TASK REQUIREMENTS: Below is a set of entries; give all of them again exactly.
*** Opening RECORDS SUPPLIED ***
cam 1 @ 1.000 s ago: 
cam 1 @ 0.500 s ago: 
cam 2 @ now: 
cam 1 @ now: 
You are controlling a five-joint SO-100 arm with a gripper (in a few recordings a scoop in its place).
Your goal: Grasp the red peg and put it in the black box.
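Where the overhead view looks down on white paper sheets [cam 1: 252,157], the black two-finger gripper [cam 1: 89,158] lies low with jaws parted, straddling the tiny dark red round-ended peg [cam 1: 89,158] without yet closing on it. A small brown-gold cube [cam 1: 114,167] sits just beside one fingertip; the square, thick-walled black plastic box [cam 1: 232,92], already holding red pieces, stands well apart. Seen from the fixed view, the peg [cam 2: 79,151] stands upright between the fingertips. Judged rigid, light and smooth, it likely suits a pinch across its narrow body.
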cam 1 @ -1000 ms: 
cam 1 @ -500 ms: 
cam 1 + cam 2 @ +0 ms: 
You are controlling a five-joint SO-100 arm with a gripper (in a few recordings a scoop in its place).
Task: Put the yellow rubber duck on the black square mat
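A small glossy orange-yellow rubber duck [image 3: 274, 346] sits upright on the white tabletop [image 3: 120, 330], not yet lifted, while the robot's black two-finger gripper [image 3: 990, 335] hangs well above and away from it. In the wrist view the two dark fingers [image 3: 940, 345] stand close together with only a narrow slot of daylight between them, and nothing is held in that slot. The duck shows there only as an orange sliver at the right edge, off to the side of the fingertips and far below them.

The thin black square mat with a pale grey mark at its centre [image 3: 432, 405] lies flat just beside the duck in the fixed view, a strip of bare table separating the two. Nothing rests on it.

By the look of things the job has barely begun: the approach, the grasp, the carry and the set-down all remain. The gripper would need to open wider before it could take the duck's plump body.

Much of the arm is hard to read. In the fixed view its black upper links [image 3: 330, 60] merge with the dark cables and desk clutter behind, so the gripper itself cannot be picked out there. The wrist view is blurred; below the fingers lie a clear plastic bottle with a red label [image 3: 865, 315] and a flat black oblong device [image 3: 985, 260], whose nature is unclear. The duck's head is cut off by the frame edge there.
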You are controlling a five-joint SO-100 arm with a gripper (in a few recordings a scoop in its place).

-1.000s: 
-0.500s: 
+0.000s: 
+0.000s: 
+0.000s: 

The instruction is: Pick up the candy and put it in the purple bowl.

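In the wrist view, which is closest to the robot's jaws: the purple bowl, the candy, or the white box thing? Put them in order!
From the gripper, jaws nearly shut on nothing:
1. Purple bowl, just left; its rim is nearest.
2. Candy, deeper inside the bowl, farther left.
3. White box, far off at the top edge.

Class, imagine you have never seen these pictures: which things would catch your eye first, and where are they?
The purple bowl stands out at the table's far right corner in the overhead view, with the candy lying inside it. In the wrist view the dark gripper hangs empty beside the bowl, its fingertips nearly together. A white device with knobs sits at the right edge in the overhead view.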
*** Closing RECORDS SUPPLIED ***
REPLY TO THE EXERCISE:
cam 1 @ 1.000 s ago: 
cam 1 @ 0.500 s ago: 
cam 2 @ now: 
cam 1 @ now: 
You are controlling a five-joint SO-100 arm with a gripper (in a few recordings a scoop in its place).
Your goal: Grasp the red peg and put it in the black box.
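Where the overhead view looks down on white paper sheets [cam 1: 252,157], the black two-finger gripper [cam 1: 89,158] lies low with jaws parted, straddling the tiny dark red round-ended peg [cam 1: 89,158] without yet closing on it. A small brown-gold cube [cam 1: 114,167] sits just beside one fingertip; the square, thick-walled black plastic box [cam 1: 232,92], already holding red pieces, stands well apart. Seen from the fixed view, the peg [cam 2: 79,151] stands upright between the fingertips. Judged rigid, light and smooth, it likely suits a pinch across its narrow body.
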cam 1 @ -1000 ms: 
cam 1 @ -500 ms: 
cam 1 + cam 2 @ +0 ms: 
You are controlling a five-joint SO-100 arm with a gripper (in a few recordings a scoop in its place).
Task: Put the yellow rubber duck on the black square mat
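A small glossy orange-yellow rubber duck [image 3: 274, 346] sits upright on the white tabletop [image 3: 120, 330], not yet lifted, while the robot's black two-finger gripper [image 3: 990, 335] hangs well above and away from it. In the wrist view the two dark fingers [image 3: 940, 345] stand close together with only a narrow slot of daylight between them, and nothing is held in that slot. The duck shows there only as an orange sliver at the right edge, off to the side of the fingertips and far below them.

The thin black square mat with a pale grey mark at its centre [image 3: 432, 405] lies flat just beside the duck in the fixed view, a strip of bare table separating the two. Nothing rests on it.

By the look of things the job has barely begun: the approach, the grasp, the carry and the set-down all remain. The gripper would need to open wider before it could take the duck's plump body.

Much of the arm is hard to read. In the fixed view its black upper links [image 3: 330, 60] merge with the dark cables and desk clutter behind, so the gripper itself cannot be picked out there. The wrist view is blurred; below the fingers lie a clear plastic bottle with a red label [image 3: 865, 315] and a flat black oblong device [image 3: 985, 260], whose nature is unclear. The duck's head is cut off by the frame edge there.
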You are controlling a five-joint SO-100 arm with a gripper (in a few recordings a scoop in its place).

-1.000s: 
-0.500s: 
+0.000s: 
+0.000s: 
+0.000s: 

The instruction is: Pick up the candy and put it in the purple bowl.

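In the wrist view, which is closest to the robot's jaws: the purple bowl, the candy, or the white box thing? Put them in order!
From the gripper, jaws nearly shut on nothing:
1. Purple bowl, just left; its rim is nearest.
2. Candy, deeper inside the bowl, farther left.
3. White box, far off at the top edge.

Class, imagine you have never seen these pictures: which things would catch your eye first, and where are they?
The purple bowl stands out at the table's far right corner in the overhead view, with the candy lying inside it. In the wrist view the dark gripper hangs empty beside the bowl, its fingertips nearly together. A white device with knobs sits at the right edge in the overhead view.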

With this, the output is complete.